“Paris, ouvert la nuit” : la nouvelle exposition de la galerie Roger-Viollet à partir du 11 juin
Enseignes lumineuses. Surimpression réalisée pour le reportage « Aux sources de l’énergie » de l’ouvrage La France travaille. Paris, 1931. © François Kollar / Bibliothèque Forney / Roger-Viollet
La galerie Roger-Viollet présente du 11 juin au 3 octobre 2026 l’exposition “Paris, ouvert la nuit”, consacrée à la vie nocturne de la capitale et à la manière dont la photographie en a capté les multiples visages.
A l’approche du solstice d’été, la galerie Roger-Viollet inaugure une nouvelle exposition consacrée à la nuit dans la “Ville lumière”, surnommée ainsi en raison de deux évènements marquants de l’histoire des sciences et techniques : c’est à Paris qu’a été installé le premier éclairage public en 1665 et qu’ont eu lieu les premiers essais d’éclairage électrique en 1844.
Comme l’écrivait Paul Morand en 1933 dans son introduction au célèbre ouvrage de Brassaï Paris de nuit, “La nuit n’est pas le négatif du jour”. En effet, la lumière du jour n’est pas la seule à avoir les faveurs de la photographie.

Bal du 14 juillet, rue de Lappe. Paris, années 1950 © Janine Niepce / Roger-Viollet
Divers par ses sources et ses fonctions, celle de la nuit offre une autre vision de la Capitale, des lignes de son architecture et de l’atmosphère de ces différents lieux. Les grandes perspectives deviennent des ruelles et les ruelles des boulevards imaginaires, les escaliers de Montmartre montent vers l’infini, le ruban noir de la Seine évoque un miroir insondable, les célèbres monuments ne se distinguent plus que par leur silhouette que dessine les lumières électriques, des lieux en sommeil la journée grouillent d’un monde agité du crépuscule à l’aube. La ville, alors ouverte au mystère, à l’étrangeté et à la poétique nocturne, bascule dans une nouvelle esthétique et propose un autre récit, modifie la temporalité et inverse un temps les rôles, les amusements des uns et le labeur des autres.

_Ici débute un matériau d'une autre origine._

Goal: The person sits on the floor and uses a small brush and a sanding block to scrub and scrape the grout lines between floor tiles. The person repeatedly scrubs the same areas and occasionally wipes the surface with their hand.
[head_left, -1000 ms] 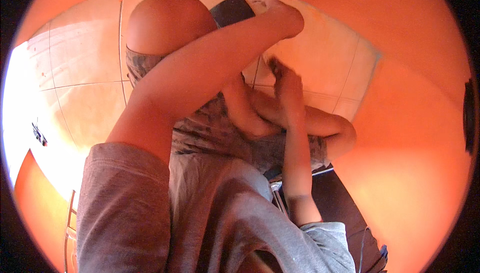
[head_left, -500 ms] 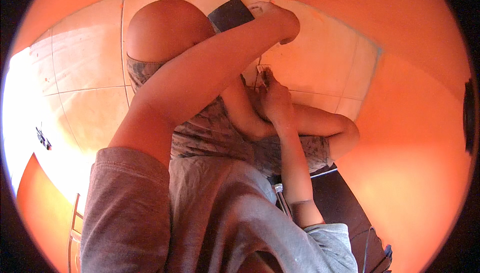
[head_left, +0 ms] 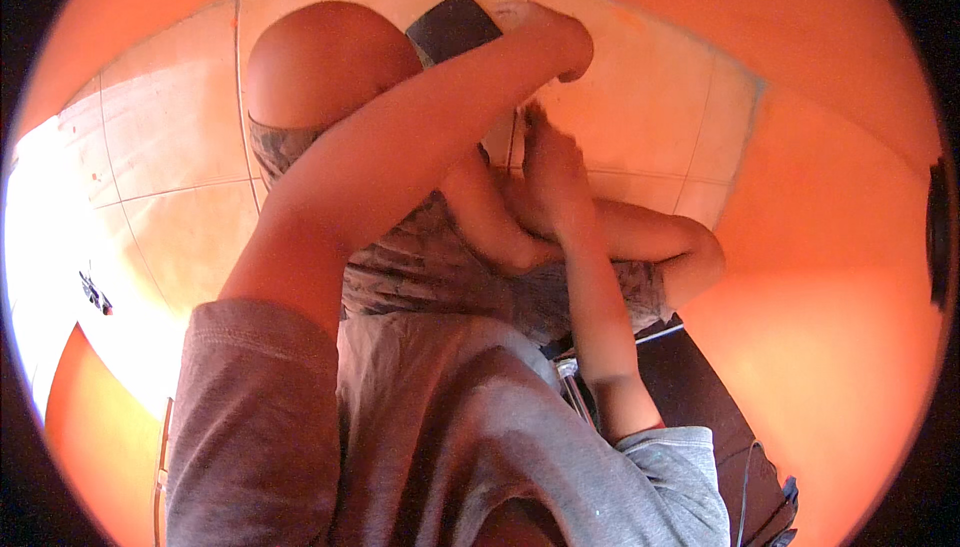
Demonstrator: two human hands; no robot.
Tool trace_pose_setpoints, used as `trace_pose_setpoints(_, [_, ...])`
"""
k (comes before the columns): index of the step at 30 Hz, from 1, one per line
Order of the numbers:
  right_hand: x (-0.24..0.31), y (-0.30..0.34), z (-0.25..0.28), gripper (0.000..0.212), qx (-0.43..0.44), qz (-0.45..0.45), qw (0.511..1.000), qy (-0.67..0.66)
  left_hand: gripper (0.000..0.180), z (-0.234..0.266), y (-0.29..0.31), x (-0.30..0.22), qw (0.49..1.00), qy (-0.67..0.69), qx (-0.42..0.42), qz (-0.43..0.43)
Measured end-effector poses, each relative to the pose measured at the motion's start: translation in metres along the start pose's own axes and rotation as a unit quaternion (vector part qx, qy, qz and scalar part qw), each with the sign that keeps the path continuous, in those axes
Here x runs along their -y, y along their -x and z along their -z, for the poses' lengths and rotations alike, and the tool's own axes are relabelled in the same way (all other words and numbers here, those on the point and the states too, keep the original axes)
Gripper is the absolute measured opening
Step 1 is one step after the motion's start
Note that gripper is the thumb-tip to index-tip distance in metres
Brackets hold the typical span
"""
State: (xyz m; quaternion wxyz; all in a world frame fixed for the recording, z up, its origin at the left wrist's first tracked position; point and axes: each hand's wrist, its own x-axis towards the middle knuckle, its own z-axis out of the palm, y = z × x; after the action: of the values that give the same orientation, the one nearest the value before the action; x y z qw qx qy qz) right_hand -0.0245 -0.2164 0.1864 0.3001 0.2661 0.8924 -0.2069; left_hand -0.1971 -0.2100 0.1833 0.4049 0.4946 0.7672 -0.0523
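Note:
My left arm reaches across from the lower left, over my raised knee, to the upper middle. There my left hand (head_left: 560, 42) bends down at the wrist towards the tiled floor, and its fingers are mostly hidden. Close beside it is a dark, flat, square-cornered piece (head_left: 453, 27); whether the hand touches it, I cannot tell. Lower and nearer to me, my right hand (head_left: 556, 162) is above my folded leg, fingers closed in a pinch. Whatever sits at its fingertips is too small and dark to name.
Pale floor tiles (head_left: 180, 137) spread around my legs, bounded by an orange wall (head_left: 820, 197). My raised knee (head_left: 335, 62) stands at the left. Near my right elbow are a dark panel-like thing (head_left: 690, 387), a metal tube (head_left: 575, 387) and a thin cable (head_left: 745, 492).
My right hand has moved slightly up and turned. The small pale piece seen at its fingertips before is no longer visible. My left hand has barely shifted.

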Motion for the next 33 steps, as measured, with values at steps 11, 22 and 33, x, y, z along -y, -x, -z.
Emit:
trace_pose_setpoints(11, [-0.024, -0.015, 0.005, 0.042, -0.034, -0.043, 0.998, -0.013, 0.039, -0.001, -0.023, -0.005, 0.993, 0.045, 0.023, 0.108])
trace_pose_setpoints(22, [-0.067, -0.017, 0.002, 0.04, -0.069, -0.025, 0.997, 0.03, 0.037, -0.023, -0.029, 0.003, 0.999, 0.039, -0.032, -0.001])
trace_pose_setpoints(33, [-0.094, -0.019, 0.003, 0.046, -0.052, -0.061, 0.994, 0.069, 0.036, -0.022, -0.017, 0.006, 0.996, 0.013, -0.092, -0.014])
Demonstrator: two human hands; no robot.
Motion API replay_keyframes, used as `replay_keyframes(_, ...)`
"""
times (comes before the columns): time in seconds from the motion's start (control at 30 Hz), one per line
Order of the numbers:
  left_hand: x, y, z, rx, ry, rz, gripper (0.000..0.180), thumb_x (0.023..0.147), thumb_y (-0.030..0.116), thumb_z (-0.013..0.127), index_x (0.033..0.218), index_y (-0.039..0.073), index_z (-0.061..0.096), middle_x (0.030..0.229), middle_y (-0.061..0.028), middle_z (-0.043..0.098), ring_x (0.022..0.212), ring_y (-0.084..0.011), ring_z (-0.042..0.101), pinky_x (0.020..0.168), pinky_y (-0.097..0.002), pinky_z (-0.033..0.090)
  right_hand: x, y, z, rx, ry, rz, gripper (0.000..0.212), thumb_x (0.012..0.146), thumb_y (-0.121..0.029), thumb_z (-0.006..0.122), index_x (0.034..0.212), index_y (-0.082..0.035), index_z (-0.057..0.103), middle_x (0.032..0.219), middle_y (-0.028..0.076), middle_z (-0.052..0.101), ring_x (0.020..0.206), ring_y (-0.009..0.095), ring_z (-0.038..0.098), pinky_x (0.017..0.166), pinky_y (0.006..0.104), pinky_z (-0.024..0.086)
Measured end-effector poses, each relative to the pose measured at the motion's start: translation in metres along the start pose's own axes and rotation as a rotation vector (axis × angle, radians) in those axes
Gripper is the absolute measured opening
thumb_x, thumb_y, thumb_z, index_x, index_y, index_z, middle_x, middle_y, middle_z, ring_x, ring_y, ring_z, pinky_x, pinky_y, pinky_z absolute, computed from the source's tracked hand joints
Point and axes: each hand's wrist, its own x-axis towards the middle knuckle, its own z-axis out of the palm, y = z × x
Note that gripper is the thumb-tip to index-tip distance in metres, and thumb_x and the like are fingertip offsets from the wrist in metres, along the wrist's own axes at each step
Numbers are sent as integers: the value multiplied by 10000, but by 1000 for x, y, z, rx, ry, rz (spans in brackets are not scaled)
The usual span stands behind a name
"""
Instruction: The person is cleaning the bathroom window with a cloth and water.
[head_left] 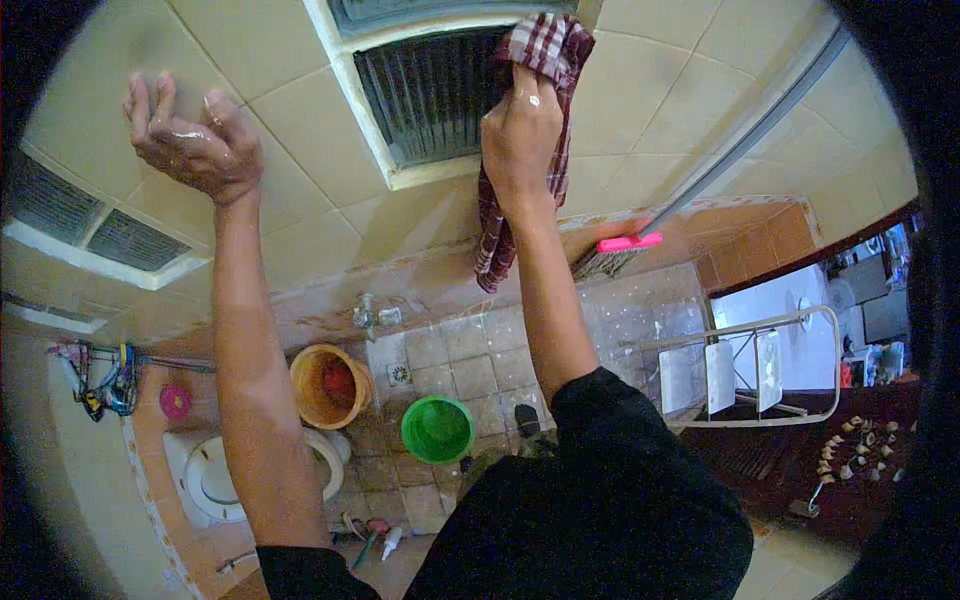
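Note:
My right hand [522, 140] grips a maroon-and-white plaid cloth [545, 42] against the right side of a ribbed glass pane [430, 100] set in a pale frame high on the wall. Part of the cloth hangs down behind my wrist. On the left, my left hand [195, 140] is raised close to the cream tiled wall [290, 120], empty, its fingers apart and a little bent. I cannot tell whether it touches the tiles. White foamy spots show on both hands.
Below stand an orange tub [330, 385], a green basin [437, 430] and a toilet [205, 480]. A wall tap [376, 316] juts out above a floor drain [400, 374]. To the right are a long-handled pink brush [630, 243] and a stepladder [712, 378].

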Motion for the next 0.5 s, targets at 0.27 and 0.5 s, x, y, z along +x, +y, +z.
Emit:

On comprendra aisément que certains photographes ont très tôt trouvé dans la nuit une source d’inspiration, un objet d’étude et d’expérimentation, usant des longueurs de pose qui révèlent les spectres, les halos et les lignes lumineuses, ou du flash pour saisir sur le vif la vie des noctambules et les spectacles des nuits parisiennes.

L’actrice et mannequin Ivy Nicholson aux Halles. Paris, 1959 © Jack Nisberg / Roger-Viollet
Pour cette exposition, la galerie Roger-Viollet a sélectionné 70 photographies, majoritairement en noir et blanc, illustrant parfaitement le contraste entre la densité du noir et la blancheur franche des lampes électriques. Ces œuvres, couvrant la période 1900-1970, sont issues en grande partie des fonds d’archives de laVille de Paris (Roger-Viollet, Bibliothèque historique de la Ville de Paris (BHVP), Bibliothèque Forney, Cinémathèque Robert-Lynen), ainsi que de ceux de Jean-Pierre Couderc, Pierre Jahan, François Kollar, Janine Niepce, Jack Nisberg et René-Jacques.
Les 70 tirages modernes présentés sont numérotés en édition limitée à 30 exemplaires.